Democratic-sponsored gun bills weren’t expected to get much support in the Virginia House of Delegates. But a few pieces of legislation died a faster death than normal Thursday as the Republican House and Democratic Senate feuded over protocols for hearing testimony from lawmakers in the other chamber.
Del. Nick Freitas, R-Culpeper, who chairs the House subcommittee that handles firearm-related legislation, said Thursday afternoon that he was not allowing some Democratic senators to pitch their bills after Sen. Louise Lucas, D-Portsmouth, didn’t let House patrons present their bills to her Senate Education and Health Committee Thursday morning.
“I don’t know how this place works if one house or maybe specifically one person decides that they’re not going to extend the same civility and courtesy to us that they expect,” Freitas said.
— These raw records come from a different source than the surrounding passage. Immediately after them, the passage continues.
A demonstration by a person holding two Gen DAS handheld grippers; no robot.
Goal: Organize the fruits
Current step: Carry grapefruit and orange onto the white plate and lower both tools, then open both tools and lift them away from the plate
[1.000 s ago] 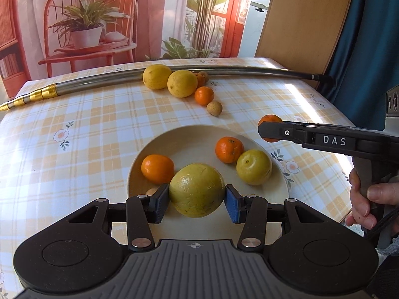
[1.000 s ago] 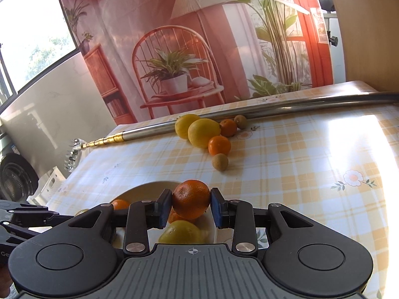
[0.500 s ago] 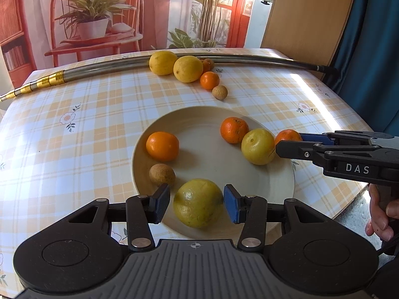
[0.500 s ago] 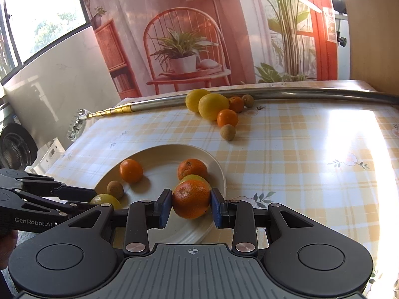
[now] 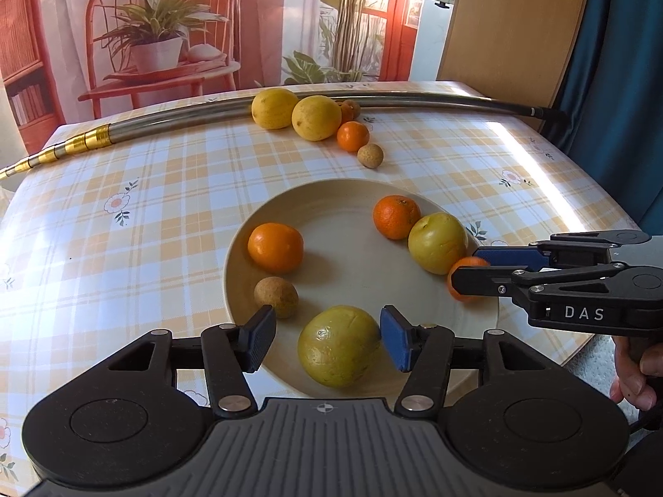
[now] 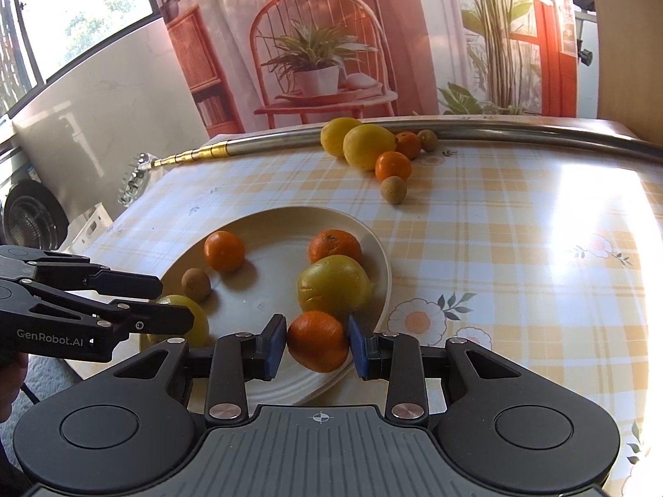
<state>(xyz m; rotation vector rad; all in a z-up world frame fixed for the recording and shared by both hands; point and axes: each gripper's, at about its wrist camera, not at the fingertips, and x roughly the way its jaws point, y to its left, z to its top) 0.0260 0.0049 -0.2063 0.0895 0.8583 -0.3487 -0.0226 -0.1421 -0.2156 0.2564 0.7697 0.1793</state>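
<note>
A cream plate (image 5: 331, 184) on the checked tablecloth holds an orange (image 5: 275, 247), a small brown fruit (image 5: 276, 297), a mandarin (image 5: 396, 216) and a yellow-green fruit (image 5: 438, 242). A larger yellow-green fruit (image 5: 337, 346) lies on the plate's near side between the fingers of my left gripper (image 5: 327, 343), which is open with a gap on the left. My right gripper (image 6: 318, 343) is shut on an orange (image 6: 318, 341) low over the plate's (image 6: 290, 213) edge, beside the yellow-green fruit (image 6: 333, 285). From the left wrist, the right gripper (image 5: 466, 267) reaches in from the right.
Loose fruit sits at the back: two lemons (image 5: 269, 108), (image 5: 317, 118), a mandarin (image 5: 352, 136), a small brown fruit (image 5: 370, 155) and more behind. A metal pole (image 5: 165, 122) lies across the far edge. A hand (image 5: 634, 368) holds the right gripper past the table's right edge.
My left gripper let the large yellow-green fruit go onto the plate and opened wider. My right gripper carried its orange down to the plate's edge.
</note>
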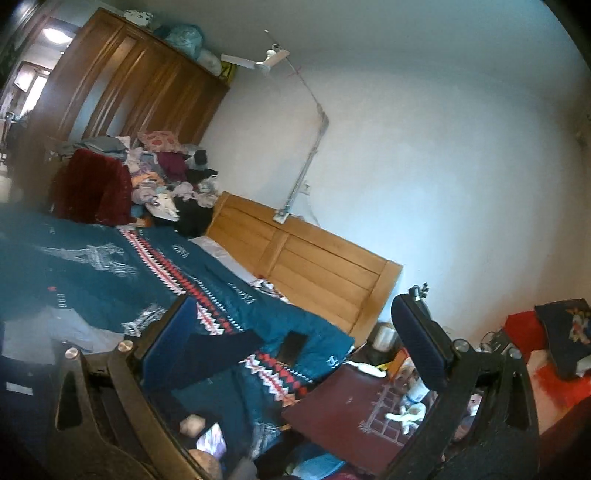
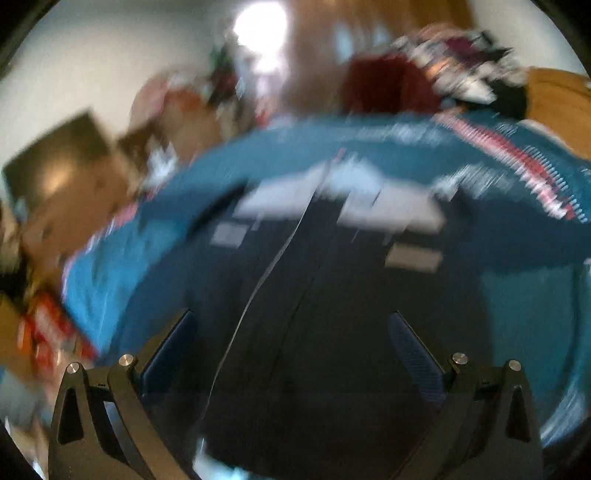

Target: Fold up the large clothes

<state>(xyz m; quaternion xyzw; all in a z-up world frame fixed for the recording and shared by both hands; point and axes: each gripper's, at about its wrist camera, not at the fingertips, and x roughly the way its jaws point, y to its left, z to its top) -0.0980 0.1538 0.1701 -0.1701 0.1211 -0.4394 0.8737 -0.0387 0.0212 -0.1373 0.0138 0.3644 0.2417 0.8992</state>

The move meant the House subcommittee spent no time discussing the merits or drawbacks of bills to restrict future sales of assault-style firearms, toughen storage rules for gun owners who have minors in their home, enact stronger gun bans on college campuses or expand laws meant to remove firearms from people convicted of domestic violence or subject to restraining orders.
The Democratic patrons of those bills were present for the meeting but only briefly approached the podium one by one without getting a chance to speak to the subcommittee before their legislation was voted down.
Del. Clint Jenkins, D-Suffolk, asked Freitas to change course.
“This is a different body,” Jenkins said. “And I think we should take the high road.”
Freitas was unmoved, saying he felt it was important to send a message that “civility in the process needs to be reciprocated.”